▸ WHAT IS REQUIRED
In the entries below, find the lines with the word "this" and copy them.

▸ Stored records
──────────

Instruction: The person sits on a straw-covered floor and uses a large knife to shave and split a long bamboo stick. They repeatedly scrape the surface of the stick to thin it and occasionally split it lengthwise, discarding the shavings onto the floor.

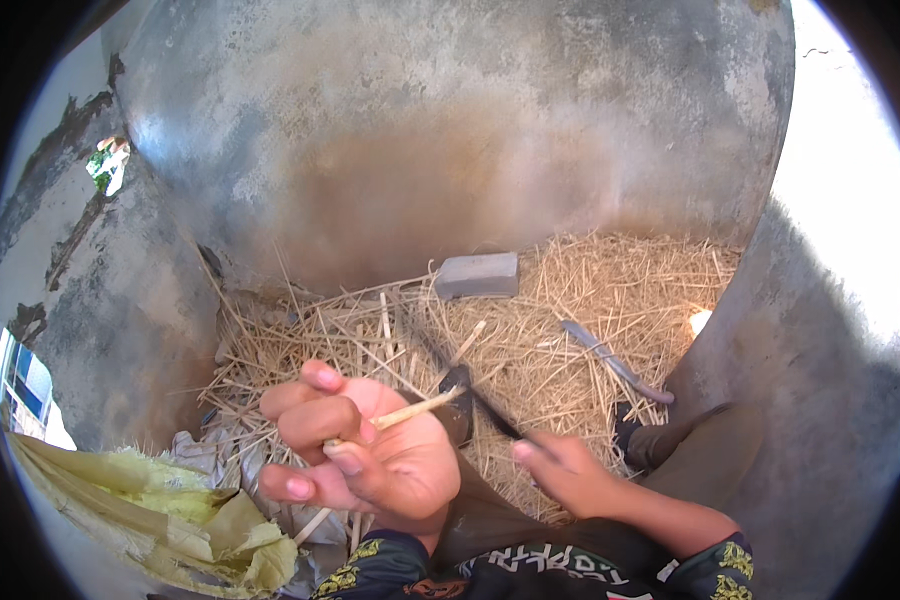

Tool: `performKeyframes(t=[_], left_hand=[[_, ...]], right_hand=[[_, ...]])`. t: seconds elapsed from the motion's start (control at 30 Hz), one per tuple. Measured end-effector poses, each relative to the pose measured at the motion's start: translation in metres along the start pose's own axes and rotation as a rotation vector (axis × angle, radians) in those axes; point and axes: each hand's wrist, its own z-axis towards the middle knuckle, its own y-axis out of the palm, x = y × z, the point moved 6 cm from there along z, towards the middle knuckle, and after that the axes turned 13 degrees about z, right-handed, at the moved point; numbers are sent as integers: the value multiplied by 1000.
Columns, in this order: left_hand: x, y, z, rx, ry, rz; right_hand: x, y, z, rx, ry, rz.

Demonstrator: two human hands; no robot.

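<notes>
My left hand (pixel 410 450) is turned palm up, with a short pale stick (pixel 425 407) pinched between thumb and fingers. The stick's free end points right, toward the knife. My right hand (pixel 575 478) is closed around the handle of a knife (pixel 497 415). Its dark blade slants up and left past the stick's end, and its far part is smeared by motion. Just beyond, a small pale stick piece (pixel 468 341) shows above the straw; whether it lies there or is in the air I cannot tell.
Straw and cut stalks (pixel 610 270) cover the floor between curved concrete walls (pixel 450 130). A grey block (pixel 478 275) lies by the far wall. Right of centre rests a curved blade with a handle (pixel 620 362). Crumpled yellow-green sheeting (pixel 160 510) lies at lower left. My legs flank the work.
</notes>
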Motion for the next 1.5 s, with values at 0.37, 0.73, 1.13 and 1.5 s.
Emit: performKeyframes(t=[0.37, 0.73, 1.13, 1.5], left_hand=[[-7, -2, 4, 35, 85, -70], [-7, -9, 8, -4, 66, -135], [-21, -22, 8, -60, 116, -217], [-12, -20, 10, 53, 97, -57]], right_hand=[[-3, -3, 8, -10, 162, -185], [-15, -2, 2, -45, 41, -283], [1, -5, 8, 34, 585, 194], [-48, 26, 33, -167, 152, 5]])
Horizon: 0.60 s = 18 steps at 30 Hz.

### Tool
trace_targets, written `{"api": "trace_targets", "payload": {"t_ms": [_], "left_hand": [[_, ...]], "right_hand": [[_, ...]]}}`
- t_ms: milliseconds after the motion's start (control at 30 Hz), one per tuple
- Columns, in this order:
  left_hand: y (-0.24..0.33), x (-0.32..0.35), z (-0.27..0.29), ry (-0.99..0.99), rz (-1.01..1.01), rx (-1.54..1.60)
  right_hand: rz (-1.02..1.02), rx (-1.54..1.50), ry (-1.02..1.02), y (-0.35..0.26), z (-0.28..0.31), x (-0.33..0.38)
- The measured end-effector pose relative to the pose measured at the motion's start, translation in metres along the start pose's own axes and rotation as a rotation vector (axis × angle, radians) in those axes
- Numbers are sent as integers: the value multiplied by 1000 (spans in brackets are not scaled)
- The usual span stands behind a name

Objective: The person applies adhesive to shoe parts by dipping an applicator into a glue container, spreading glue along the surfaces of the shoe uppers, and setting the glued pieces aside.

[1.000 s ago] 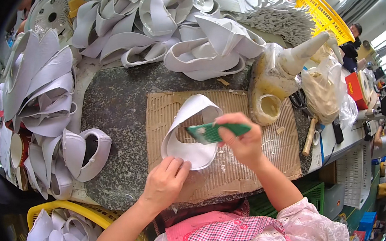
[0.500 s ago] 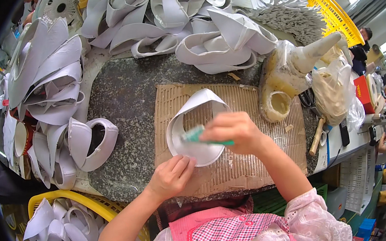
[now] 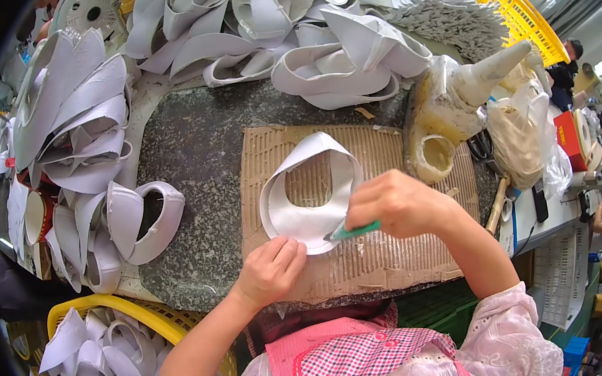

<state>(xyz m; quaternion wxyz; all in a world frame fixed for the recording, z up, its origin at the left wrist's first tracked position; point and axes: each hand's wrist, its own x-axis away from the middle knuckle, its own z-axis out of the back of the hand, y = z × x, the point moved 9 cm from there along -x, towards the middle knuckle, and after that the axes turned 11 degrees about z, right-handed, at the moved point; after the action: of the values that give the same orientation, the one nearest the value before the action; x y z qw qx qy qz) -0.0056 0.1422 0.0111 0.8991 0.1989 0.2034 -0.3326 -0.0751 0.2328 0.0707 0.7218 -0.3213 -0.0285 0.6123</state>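
A white shoe upper, bent into a closed ring, lies on the corrugated cardboard in front of me. My left hand is closed at its lower left edge, fingertips pinching the rim. In my right hand, closed, is a slim green tool, its tip at the upper's lower right edge. Fingers hide most of the handle, and the kind of tip is too small to make out. A glue-crusted pot with a round opening and a pale spout stands to the right of the cardboard.
White uppers are heaped along the far edge and stacked at the left. A yellow basket holds several more at lower left. Scissors, a wooden handle and a plastic bag lie at right. Other people work beyond.
My right hand has moved slightly right, taking the green tool from over the middle of the upper to its lower right edge. The left hand stays at the rim.
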Motion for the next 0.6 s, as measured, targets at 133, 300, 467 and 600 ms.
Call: {"api": "trace_targets", "payload": {"t_ms": [133,300,467,600], "left_hand": [[4,-7,-5,-8,-9,-2],[-11,-15,-1,11,86,39],[-39,-16,20,35,374,239],[-76,-47,37,93,728,681]], "right_hand": [[-28,-4,193,14,8,9],[-235,-192,285,20,35,57],[-234,-980,1156,31,-8,134],[-325,-1056,1284,32,-54,177]]}}
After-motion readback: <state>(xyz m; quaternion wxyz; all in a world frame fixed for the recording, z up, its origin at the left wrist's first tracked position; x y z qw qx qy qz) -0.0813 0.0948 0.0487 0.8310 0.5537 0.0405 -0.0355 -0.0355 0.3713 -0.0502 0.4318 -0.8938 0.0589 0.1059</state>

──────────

▸ TASK RESPONSE
Columns, in this order: left_hand: x, y, z, rx, ry, rz; right_hand: x, y, z, rx, ry, rz.
- Columns, in this order:

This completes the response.